Jacques Leon Wolfe (April 29, 1896 - June 22, 1973) was a Romanian-born American songwriter.

Wolfe was born into a Jewish family in Botoşani, Romania. His family emigrated to New York when he was a very young child. He displayed musical talent as a youngster and, at 16, he entered the Institute of Musical Art, now known as Juilliard School. During World War I, he was stationed at Governor’s Island, where he played clarinet in a military band. Transferred south, Wolfe made his first direct contact with African-American music. He was fascinated with the genre and did extensive research on the history of black folk songs and spirituals. He became inspired to write his own music based on the style. His spirituals and “work songs” became very popular in sheet music form in the early 1930s. In 1934 Wolfe collaborated with poet Langston Hughes to write "Sad Song in de Air," published by Robbins Music Corp.

Jacques Wolfe published a music arrangement of the folk song "Short'nin' Bread" in 1928 with words edited by Clement Wood. The song is a vaudeville "blackface" song written for stage during blackface shows. The music was published by Harold Flammer and distributed by G. Schirmer in New York City.

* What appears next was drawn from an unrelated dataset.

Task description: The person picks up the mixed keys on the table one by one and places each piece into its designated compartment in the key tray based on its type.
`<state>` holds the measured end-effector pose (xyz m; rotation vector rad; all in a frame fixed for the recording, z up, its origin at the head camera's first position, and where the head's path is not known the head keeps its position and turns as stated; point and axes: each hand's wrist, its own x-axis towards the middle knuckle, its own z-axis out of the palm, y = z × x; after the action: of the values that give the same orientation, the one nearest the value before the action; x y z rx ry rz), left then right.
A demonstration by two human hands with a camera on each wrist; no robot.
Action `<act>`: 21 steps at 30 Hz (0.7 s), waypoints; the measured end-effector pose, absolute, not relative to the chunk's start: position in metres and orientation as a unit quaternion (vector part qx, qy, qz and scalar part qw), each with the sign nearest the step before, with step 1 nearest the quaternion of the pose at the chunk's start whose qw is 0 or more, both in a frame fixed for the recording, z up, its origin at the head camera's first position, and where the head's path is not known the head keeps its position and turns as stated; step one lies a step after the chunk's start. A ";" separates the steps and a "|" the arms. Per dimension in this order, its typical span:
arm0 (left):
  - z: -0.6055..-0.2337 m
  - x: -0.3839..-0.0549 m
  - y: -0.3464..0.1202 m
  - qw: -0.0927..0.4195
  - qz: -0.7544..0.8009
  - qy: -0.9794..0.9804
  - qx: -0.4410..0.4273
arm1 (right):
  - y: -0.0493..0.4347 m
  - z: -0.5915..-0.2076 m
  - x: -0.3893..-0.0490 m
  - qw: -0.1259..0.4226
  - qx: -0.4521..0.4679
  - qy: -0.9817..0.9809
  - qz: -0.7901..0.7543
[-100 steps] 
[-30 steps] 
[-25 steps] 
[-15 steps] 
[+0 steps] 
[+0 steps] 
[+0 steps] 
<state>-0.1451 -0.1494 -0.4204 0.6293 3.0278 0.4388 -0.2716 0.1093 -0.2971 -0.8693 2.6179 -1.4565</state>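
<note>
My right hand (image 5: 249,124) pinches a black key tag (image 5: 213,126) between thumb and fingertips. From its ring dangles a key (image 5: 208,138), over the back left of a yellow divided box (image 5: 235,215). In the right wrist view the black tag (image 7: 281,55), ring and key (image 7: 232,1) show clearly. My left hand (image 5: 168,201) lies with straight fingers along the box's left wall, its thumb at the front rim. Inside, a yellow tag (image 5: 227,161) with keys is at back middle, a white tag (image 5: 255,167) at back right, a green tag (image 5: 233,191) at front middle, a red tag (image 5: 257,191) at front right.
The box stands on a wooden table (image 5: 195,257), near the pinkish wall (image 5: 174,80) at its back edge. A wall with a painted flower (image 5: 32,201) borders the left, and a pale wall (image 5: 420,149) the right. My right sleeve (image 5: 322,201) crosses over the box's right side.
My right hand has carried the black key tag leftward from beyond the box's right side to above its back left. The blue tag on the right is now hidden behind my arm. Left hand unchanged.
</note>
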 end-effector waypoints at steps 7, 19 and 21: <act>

Also set "Three Negro Poems" by Clement Wood to music for "medium or low voice and piano". Published in 1928 by G. Schirmer, the three songs are entitled: "Debil-Foot", "De Glory Road" and "Gwine to Hebb'n". "De Glory Road" appears dedicated to Paul Robeson.

Wolfe wrote the music for the 1931 film The Prodigal and in 1938, composed the music for a Broadway musical based on Roark Bradford’s John Henry, starring Paul Robeson in the title role. The musical opened in January 1940 and, some reviewers thought because of a weak script, closed five days later.